_WHAT YOU NEED TO DO_:
The full listing, start to finish: write it out again exactly.

_DATA BLOCK_:

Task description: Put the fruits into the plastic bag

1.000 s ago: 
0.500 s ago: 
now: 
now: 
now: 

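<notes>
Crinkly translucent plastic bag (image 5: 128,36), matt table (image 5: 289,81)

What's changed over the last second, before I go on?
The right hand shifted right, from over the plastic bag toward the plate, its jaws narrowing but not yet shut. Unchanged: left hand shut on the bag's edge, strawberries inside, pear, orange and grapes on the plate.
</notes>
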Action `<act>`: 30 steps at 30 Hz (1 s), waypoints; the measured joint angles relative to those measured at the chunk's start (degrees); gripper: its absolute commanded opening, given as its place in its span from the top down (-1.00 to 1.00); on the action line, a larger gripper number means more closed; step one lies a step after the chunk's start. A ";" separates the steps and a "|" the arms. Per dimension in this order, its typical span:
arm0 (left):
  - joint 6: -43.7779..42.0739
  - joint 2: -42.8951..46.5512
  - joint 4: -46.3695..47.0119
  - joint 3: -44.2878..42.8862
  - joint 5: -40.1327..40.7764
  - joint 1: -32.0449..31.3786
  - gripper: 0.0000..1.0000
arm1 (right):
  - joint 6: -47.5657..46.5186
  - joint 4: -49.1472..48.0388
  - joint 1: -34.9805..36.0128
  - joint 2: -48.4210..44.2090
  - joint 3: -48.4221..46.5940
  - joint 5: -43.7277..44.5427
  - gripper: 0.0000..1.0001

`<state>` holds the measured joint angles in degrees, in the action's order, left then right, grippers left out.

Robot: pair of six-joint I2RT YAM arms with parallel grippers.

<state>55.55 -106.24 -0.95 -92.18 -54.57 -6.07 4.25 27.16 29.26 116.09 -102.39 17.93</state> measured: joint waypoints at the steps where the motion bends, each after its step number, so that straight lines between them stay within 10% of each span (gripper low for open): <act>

_REPLY_:
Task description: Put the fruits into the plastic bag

1.000 s ago: 
0.500 s ago: 
now: 
now: 
now: 

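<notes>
Crinkly translucent plastic bag (image 5: 128,36), matt table (image 5: 289,81)

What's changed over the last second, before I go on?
The right hand shifted right, from over the plastic bag toward the plate, its jaws narrowing but not yet shut. Unchanged: left hand shut on the bag's edge, strawberries inside, pear, orange and grapes on the plate.
</notes>
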Action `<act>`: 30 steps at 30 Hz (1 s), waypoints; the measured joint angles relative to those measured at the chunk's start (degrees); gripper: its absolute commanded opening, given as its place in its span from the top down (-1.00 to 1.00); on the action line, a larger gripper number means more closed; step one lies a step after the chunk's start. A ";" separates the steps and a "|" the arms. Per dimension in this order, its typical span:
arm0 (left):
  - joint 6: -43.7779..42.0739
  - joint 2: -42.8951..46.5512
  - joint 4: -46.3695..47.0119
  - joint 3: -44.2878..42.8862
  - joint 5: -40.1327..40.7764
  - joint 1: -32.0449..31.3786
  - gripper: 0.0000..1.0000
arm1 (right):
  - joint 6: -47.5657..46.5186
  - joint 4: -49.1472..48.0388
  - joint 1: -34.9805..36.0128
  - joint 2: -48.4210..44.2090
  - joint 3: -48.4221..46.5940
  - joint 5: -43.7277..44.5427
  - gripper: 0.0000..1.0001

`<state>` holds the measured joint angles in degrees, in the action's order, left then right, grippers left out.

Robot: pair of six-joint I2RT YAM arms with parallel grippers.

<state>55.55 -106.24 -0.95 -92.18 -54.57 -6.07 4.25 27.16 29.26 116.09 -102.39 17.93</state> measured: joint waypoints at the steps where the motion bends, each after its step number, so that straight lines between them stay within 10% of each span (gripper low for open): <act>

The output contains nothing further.